8 The architecture of the internet
8.1 Balance and control
We have examined the story of innovation as related to the internet, using the perspective of Lawrence Lessig's book, The Future of Ideas, as a guide. In summary:
the internet led to an explosion of innovation;
this innovation was the result of the internet's innovation commons: e2e architecture (code layer); shared resources; laws keeping the phone networks open for use by internet innovators;
this innovation constituted a revolution which was, and continues to be, perceived as a threat by established commercial interests;
those interests acted to deal with the effects that this innovation had on their markets (Lessig's counter-revolution);
the main tools they used were law and architecture.
The law that we have been primarily concerned with is intellectual property law. Intellectual property rights are inherently paradoxical. Intellectual property theoretically produces an incentive to produce (create/innovate) new information, the distribution of which is in the public interest. Yet it generates this incentive theoretically by restricting access to the new information produced. So it is important for a balance to be struck between the rights of the creators and the rights of the public to access their creations. Economists would describe this as striking a balance between the ‘incentive function’ and the ‘distributive function’ of intellectual property. So if a small number of powerful actors have excessive influence over the shaping of intellectual property laws, as Lessig suggests, then this will lead to an imbalance.
Architectural effects can also lead to an imbalance. Robert Moses' bridges demonstrated how architecture can even interfere with individual freedoms. Lessig is concerned that a small number of powerful actors will come to control the architecture of the internet. This concentrated control would lead to an imbalance of power between the controllers and the remaining majority of the internet users, undermining the value of the internet as an innovation commons.

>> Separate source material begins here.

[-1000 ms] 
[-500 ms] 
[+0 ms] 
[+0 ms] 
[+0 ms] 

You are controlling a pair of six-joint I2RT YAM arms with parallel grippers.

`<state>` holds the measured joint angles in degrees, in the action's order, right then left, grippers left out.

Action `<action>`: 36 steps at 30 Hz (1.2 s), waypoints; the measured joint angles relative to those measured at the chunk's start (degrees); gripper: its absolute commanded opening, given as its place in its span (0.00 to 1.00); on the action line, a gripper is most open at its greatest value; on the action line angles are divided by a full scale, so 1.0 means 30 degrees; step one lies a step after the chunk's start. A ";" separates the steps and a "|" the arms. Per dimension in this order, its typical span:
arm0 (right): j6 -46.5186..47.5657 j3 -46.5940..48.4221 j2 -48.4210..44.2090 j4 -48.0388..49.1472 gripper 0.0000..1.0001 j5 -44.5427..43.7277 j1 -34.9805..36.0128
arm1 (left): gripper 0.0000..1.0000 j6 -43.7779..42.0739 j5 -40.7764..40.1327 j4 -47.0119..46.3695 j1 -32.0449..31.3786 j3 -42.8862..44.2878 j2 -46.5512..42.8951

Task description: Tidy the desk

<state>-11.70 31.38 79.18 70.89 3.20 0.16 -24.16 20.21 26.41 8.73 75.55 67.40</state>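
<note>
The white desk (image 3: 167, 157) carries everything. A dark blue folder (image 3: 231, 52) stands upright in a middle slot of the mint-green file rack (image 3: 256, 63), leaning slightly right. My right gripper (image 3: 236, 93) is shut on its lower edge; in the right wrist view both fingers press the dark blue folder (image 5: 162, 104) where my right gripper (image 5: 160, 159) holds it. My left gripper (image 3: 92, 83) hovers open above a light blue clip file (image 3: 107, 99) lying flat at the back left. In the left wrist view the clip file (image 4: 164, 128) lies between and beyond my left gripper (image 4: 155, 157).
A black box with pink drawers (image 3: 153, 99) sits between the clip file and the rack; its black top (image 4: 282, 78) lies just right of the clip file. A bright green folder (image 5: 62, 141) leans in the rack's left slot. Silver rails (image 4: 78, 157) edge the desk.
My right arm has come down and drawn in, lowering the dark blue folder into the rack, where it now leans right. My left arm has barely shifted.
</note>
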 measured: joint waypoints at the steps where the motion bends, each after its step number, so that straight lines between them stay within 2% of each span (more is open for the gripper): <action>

Whether and to what extent Lessig's predictions come true remains to be seen. Since the original publication of the book, Lessig claims that the signs of evolution towards the kind of control he described in The Future of Ideas are even stronger. As part of his fight against this control, Lessig convinced the publishers of his 2004 book, Free Culture, to make it openly available online.
Likewise Lessig’s 2008 book. Remix: Making Art and Commerce Thrive in the Hybrid Economy is also openly available online.